**Action item**: Show me every line in the listing that has the word "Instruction".

(Data to use Opens)

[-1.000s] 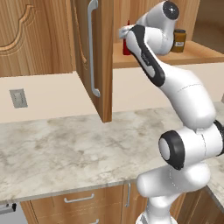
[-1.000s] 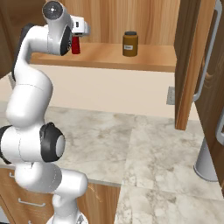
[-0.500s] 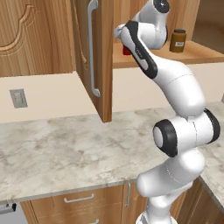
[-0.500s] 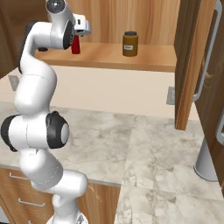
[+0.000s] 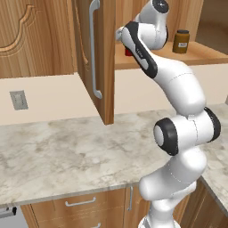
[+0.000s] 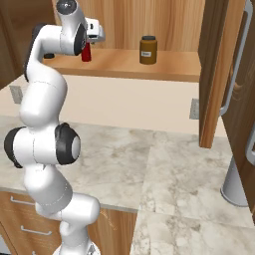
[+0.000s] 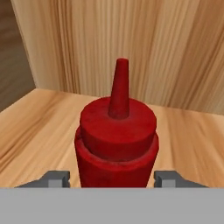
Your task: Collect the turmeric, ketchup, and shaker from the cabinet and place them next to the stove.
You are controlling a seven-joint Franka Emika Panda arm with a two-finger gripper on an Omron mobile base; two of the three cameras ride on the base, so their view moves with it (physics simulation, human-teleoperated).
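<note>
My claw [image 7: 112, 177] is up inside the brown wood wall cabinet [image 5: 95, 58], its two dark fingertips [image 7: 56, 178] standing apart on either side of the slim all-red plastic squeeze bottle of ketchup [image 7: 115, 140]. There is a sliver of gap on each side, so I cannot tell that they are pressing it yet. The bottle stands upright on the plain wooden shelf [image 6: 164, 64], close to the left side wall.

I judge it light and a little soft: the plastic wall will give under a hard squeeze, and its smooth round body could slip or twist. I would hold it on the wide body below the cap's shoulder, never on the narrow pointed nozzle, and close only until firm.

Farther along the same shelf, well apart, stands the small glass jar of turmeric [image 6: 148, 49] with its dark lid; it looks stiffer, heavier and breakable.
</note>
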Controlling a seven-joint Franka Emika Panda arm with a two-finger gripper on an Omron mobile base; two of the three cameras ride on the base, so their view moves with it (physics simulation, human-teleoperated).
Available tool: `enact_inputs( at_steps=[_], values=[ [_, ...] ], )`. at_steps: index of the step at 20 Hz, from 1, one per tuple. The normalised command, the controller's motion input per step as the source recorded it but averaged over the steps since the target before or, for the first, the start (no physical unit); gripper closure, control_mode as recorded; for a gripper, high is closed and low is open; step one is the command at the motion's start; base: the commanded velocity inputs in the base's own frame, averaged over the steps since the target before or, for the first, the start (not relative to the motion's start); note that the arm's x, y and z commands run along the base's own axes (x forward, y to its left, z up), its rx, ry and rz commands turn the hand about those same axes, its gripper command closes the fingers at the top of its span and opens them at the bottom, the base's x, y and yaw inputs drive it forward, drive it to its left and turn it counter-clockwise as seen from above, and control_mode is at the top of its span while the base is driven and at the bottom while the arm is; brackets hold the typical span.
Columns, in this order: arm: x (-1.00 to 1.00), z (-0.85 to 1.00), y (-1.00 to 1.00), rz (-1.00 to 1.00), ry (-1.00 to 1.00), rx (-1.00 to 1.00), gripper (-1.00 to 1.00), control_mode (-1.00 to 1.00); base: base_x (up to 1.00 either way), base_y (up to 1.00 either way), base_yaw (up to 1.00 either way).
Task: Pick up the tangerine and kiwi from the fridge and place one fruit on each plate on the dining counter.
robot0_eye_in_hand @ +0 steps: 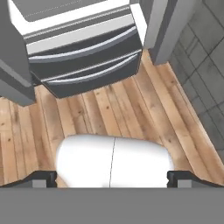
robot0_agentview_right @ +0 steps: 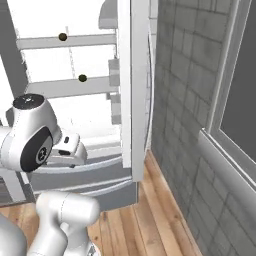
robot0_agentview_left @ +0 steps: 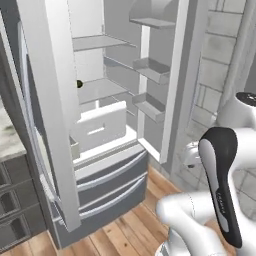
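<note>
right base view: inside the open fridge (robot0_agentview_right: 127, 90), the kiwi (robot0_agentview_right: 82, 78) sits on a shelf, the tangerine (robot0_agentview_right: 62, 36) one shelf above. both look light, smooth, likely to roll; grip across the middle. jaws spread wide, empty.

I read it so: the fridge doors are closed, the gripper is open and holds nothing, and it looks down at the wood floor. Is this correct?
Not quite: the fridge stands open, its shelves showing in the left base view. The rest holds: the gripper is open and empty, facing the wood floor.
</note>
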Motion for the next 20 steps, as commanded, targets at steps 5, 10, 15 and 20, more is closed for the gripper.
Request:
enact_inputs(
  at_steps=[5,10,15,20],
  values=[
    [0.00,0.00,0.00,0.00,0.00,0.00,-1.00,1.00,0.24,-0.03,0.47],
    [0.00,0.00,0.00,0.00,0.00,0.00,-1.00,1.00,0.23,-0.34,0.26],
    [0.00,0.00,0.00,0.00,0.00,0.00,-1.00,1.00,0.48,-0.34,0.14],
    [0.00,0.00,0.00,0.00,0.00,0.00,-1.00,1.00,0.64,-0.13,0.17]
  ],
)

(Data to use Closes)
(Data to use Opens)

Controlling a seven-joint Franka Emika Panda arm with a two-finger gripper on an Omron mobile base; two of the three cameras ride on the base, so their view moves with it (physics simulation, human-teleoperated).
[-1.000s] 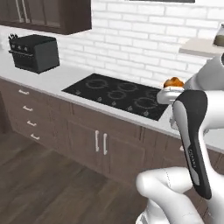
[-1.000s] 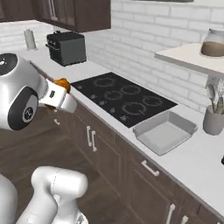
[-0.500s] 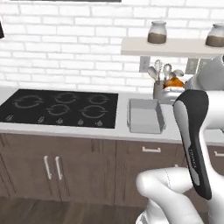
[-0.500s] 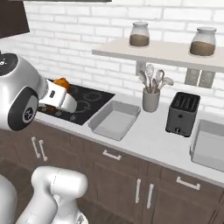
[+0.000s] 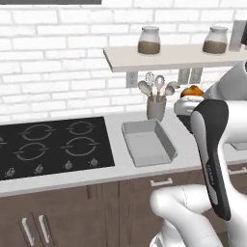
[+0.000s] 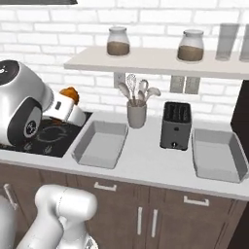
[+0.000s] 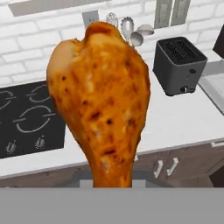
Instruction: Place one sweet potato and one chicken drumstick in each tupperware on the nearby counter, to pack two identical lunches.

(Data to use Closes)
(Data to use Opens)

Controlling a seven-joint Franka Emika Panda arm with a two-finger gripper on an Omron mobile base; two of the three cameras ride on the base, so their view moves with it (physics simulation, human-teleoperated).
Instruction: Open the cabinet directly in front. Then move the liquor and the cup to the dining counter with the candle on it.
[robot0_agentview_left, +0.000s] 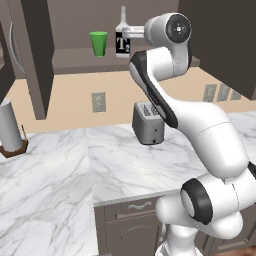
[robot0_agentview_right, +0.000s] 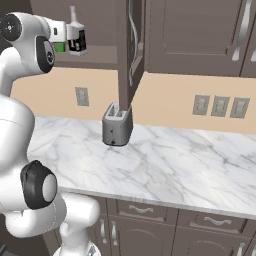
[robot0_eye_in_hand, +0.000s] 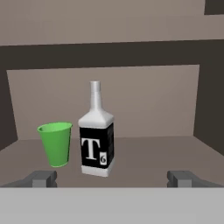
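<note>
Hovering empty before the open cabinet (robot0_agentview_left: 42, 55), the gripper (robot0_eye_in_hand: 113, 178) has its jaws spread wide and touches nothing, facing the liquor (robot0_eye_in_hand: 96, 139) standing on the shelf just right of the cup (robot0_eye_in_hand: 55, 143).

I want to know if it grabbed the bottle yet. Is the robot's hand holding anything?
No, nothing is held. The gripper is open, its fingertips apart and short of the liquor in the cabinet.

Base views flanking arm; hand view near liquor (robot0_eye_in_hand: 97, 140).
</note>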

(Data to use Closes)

**Exercise output**:
Instruction: Place one sweet potato and one chicken drumstick in each tupperware on the nearby counter, to pack two identical lunches.
Instruction: Open the cabinet directly in front. Then move the liquor and the cup to the dining counter with the candle on it.

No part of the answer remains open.